Teils teils

14.11. Den heutigen Tag konnte man teilweise in die Tonne treten. Wir erwachten bei strömendem Regen. Der fuhr auch mit uns bis zur Mitte des Taupo Sees. Als wir dann aber über einen Berg fuhren, blieb er zurück.

Wir unternahmen noch eine Wanderung durch den Tongariro Nationalpark zum Taranaki Wasserfall. Es war zwar windig aber trocken.

noch aktiver Vulkan leider mit Mütze
Toiletten im Wandergebiet
Taranaki Wasserfall
Zauberwald

Auf 1127 m liegt der Campingplatz und es wird Nachts natürlich richtig kalt werden. Ach ja, der Regen schaut gelegentlich auch wieder vorbei

Igittigitt

12.11. Wer von euch kennt faule Eier? Dann wisst ihr, welchen Duft unsere Nase heute umschmeichelt hat. Wir waren im Te Puia oder wie die Maori sagen : Te Whakarewarewatanga O Te Ope Taua A Wahiao.

Dies ist ein Geothermalfeld mit Thermalquellen, Schlammtöpfen und Geysiren. Dementsprechend hat es also auch gerochen. Seid froh, dass noch keine Gerüche übertragen werden können.

Geysire
Schlammtöpfe für die Schönheit
Maorikunst

Glühwürmchen

11.11. Weiter ging es zu der Glühwürmchenhöhle in den Westen der Insel. Es gab zwar den sogenannten „Herdenauftrieb“, aber die Tropfsteinhöhle mit den Würmchen war schön anzusehen. Da die Tierchen sehr sensibel sind und Fotoverbot herrschte, gibt’s die Höhle nur von außen.

Nun sind wir bereits in Rotorua in der Mitte der Insel angekommen wo wir drei Nächte bleiben. Hier gibt’s Schwefelquellen, was man stark riecht.

Schwefelgebiet

Coromandel

10.11. Wir erwachten durch heftigen Regen. Nach einem gemütlichen Frühstück hatte sich der Regen verzogen. Somit fuhren wir nach Coromandel. Dies ist eine Halbinsel im Osten der Nordinsel.

Es begleiteten uns stürmische Winde und gelegentlich Regen. Zuerst ging es an den Hot Water Beach. Lustig anzusehen wie alle versuchen sich einen eigenen Pool zu graben.

lustige Buddelei

Weiter quer durch die Insel über eine nicht geteerte Straße zu zwei ehemaligen Goldgräberstädten. Ein Essen beim Inder rundete den Tag ab.

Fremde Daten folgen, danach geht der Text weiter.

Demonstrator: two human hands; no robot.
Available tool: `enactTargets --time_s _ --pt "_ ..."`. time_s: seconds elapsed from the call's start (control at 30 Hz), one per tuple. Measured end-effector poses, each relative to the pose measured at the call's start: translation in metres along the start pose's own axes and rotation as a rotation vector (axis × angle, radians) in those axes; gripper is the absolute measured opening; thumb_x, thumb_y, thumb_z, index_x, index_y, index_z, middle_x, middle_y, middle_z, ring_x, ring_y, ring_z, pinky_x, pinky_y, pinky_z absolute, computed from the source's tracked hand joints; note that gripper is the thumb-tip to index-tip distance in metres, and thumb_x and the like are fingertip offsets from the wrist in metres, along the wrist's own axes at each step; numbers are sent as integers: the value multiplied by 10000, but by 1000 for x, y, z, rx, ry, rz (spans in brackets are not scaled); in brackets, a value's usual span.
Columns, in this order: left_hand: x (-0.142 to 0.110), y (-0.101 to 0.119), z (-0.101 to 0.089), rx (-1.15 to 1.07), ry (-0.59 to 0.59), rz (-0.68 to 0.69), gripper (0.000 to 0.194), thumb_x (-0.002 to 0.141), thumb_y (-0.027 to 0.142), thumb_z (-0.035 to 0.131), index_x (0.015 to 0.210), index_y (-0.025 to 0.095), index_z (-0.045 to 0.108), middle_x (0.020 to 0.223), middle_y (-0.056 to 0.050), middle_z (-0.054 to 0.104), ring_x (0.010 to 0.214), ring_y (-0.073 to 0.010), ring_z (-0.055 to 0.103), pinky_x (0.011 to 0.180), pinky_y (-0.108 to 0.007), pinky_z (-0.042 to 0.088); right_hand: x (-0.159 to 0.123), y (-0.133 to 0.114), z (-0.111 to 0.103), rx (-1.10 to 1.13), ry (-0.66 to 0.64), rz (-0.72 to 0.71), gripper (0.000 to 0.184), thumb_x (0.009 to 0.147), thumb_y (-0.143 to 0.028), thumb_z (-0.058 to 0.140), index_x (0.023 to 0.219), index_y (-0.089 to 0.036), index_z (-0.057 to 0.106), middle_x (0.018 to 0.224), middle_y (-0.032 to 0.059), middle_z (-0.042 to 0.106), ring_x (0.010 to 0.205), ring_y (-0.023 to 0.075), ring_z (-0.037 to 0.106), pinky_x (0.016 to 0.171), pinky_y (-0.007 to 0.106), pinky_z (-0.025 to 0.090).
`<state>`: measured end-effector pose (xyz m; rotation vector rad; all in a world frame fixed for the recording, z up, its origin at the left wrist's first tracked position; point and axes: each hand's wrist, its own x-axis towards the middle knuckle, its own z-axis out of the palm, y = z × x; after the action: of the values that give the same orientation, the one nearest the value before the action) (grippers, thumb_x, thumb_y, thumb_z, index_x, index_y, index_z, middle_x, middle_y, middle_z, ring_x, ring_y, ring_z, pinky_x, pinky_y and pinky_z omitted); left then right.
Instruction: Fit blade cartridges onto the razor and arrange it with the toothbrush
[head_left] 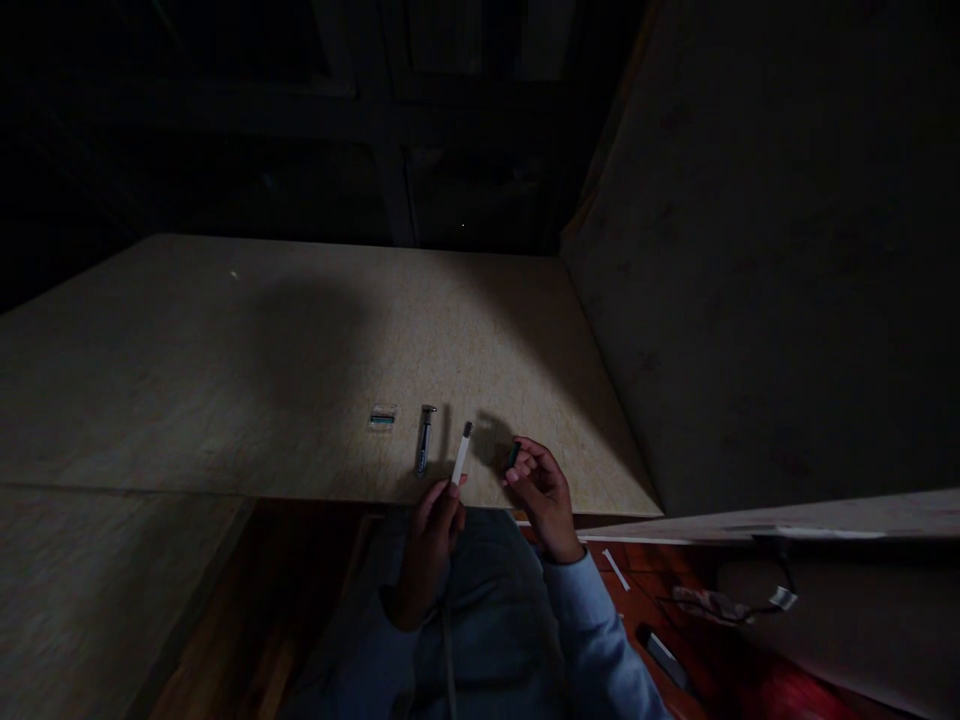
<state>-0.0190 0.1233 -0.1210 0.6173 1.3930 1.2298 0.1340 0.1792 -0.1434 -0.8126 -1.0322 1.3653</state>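
Note:
My left hand (435, 520) pinches the lower end of a slim white handle (460, 457) with a dark tip, holding it upright over the near edge of the pale tabletop (225, 380). My right hand (538, 482) is closed round a small dark cartridge-like piece (514, 455), held a little to the right of the white handle. On the table just left of the handle lies a metal razor (424, 438). Further left lies a small clear packet with a green stripe (382, 417).
A large pale board (750, 250) leans up at the right. The red floor (675, 620) below holds a white strip (616, 569), a dark pen-like object (661, 655) and a tangle of cable (731, 603). The background is dark.

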Motion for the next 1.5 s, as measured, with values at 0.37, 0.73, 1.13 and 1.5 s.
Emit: enactTargets --time_s 0.37,0.73,1.13,1.5 --pt "2 8 0 22 -17 86 771 582 767 752 953 91 731 630 20 490 516 -65 370 474 -204 286 -9 -8 2 -58 94 10 428 824 -353 764 1213 -216 648 950 38 649 856 156 643 771 301 573" --pt "23 12 44 310 -204 400 475 883 496 546 1102 97 679 704 -18 567 640 -144 514 618 -249 423 -11 -43 -84 -747 332 -96 670 853 -549 609 1346 -95 635 1208 184 693 1027 274 684 846 375 554" --pt "52 16 118 1200 -125 554 398 985 237 449 1357 218 590 1014 -103 748 867 -229 714 720 -296 475 13 -72 -113 -1381 364 46 373 920 -286 509 1140 -144 775 1023 183 752 930 306 727 746 326 506" --pt "61 17 115 1438 -287 687 469 992 228 390 1430 230 556 986 -132 750 835 -287 732 684 -365 541 20 -69 -119 -1506 291 107 360 895 -165 506 1126 -160 782 851 160 755 824 265 723 660 289 433"
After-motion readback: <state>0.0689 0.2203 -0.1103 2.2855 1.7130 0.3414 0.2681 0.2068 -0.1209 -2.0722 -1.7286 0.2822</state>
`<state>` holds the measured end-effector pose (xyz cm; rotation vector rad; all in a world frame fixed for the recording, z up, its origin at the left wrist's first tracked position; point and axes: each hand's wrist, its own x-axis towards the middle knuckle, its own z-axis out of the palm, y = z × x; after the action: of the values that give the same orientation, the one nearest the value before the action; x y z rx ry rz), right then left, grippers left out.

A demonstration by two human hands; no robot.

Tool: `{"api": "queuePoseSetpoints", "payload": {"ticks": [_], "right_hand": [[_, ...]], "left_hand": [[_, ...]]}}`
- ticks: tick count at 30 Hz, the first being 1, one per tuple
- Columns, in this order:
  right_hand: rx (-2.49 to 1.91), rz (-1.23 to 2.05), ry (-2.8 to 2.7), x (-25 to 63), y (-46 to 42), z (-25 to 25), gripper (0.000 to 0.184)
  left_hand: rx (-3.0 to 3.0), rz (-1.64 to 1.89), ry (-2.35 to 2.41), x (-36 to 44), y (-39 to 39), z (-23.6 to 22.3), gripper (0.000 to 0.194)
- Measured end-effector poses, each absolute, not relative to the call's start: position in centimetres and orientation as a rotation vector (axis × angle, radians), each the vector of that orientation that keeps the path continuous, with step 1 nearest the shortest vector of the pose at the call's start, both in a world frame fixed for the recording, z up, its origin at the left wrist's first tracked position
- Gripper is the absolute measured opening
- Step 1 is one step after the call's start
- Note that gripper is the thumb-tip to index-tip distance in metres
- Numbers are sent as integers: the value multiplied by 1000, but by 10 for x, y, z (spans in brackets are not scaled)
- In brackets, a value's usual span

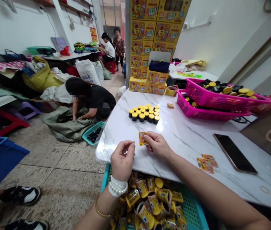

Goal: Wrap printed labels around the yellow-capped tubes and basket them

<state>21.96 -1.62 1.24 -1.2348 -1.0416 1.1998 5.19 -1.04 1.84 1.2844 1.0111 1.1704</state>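
My right hand [158,144] pinches a small yellow printed packet [142,138] between thumb and fingers, just above the white marble-patterned table [178,145]. To its left, my left hand [123,158] is closed, thumb against the fingers; whatever it may hold is too small to make out. Behind both hands stands a tight group of black containers with yellow lids [146,113]. Several similar printed packets [207,163] lie on the table to the right. Under my forearms, a teal basket [192,204] holds many yellow-wrapped containers [147,215].
A phone [234,153] lies at the right. Two stacked pink baskets [218,110] hold lidded containers. Yellow boxes [140,48] are piled at the back, near a tape roll [171,91]. On the floor at left, a crouching person [97,99] reaches into a green sack [63,127].
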Motion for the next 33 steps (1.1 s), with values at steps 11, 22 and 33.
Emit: {"api": "queuePoseSetpoints", "payload": {"ticks": [11,22,33], "right_hand": [[-1158,1153,-1174,222,-21,27,29],[-1312,1043,-1309,217,-28,32,29],[-1346,1255,-1295,216,-22,25,47]], "left_hand": [[1460,984,945,54,9,18,18],[1544,974,987,45,10,20,17],[1604,826,902,40,16,21,23]]}}
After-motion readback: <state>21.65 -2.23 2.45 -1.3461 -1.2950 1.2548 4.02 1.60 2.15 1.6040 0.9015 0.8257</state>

So sah der Camper nach der Regenfahrt über eine nicht geteerte Straße aus.
Erbaut 1886

Manukahonig wird aus den Blüten des Baumes hergestellt. Die Bienenstöcke sind im ganzen Land verteilt.

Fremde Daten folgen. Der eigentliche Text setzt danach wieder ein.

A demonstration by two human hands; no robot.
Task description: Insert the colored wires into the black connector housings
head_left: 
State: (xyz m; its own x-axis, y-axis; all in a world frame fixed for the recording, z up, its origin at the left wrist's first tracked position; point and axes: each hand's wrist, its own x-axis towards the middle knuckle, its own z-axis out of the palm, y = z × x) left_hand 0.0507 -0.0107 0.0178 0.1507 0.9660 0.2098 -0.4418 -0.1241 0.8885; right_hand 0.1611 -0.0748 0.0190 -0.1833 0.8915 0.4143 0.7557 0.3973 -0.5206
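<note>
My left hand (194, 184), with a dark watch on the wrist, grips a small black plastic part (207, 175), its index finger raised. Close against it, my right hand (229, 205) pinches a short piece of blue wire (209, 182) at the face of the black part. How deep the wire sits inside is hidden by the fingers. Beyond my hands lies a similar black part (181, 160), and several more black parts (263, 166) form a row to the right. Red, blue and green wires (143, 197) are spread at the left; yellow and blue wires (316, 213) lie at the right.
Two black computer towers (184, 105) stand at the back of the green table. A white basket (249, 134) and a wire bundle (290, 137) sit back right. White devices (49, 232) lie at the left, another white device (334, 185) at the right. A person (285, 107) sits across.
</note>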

Manukabäume sehen blühend so aus.

Heute kommt nix

9.11. Fahrtag bei gemischten Wetter. Bewölkt, Regen und danach wieder heiß. Viel Verkehr rund um Auckland.

Weshalb liegen die Campingplätze eigentlich immer außerhalb der Ortschaften?

Kauri Bäume

8.11. Die Richtung war zum Kauri Wald. Bevor man den ältesten Baum besichtigen konnte, mussten die Schuhe desinfiziert werden. Wenn man dann vor dem Baum steht gibt’s keine Worte mehr.

ohne Worte
In Natura noch überwältigender.

Cape Reinga

7.11. Die Tour startete am 90 Meilen Beach. Auf dem Weg dorthin sahen wir Wildpferde.

Am Strand selbst lag leider ein junger toter Orka. So wollten wir keinen Wal sehen.

Die Dünen waren herrlich anzusehen und Mike rutschte auch mit einem Brett herunter.

Das Cape war ein Traum.

Toter Baby Orka
Nördlichster Leuchtturm
Blick vom Cape Reinga

Bay of Islands

5.11. Wir fuhren mit der Fähre nach Russell. Dies ist eine Insel mit weissen Häusern und hier steht auch die älteste Kirche. Nach der Rückfahrt waren wir in Paihia noch shoppen, haben uns am Weg zum Campingplatz noch einen Wasserfall angesehen und schon war der Tag vorbei.

Die Nordinsel

4.11. Heute haben wir den Camper abgeholt. Nachdem wir erst einen mit knapp 90.000 km zugeteilt bekommen sollten erhielten wir nach Reklamation einen mit 181 km.

Es dauerte bis wir dann durch Auckland und dann auf der Straße nach Norden waren. Je weiter es ging umso erstaunter waren wir. Die Landschaft sah aus wie im Allgäu oder Schwarzwald, nur mit anderen Bäumen. 

Beide Bilder aus dem fahrenden Auto aufgenommen, deshalb verschwommen.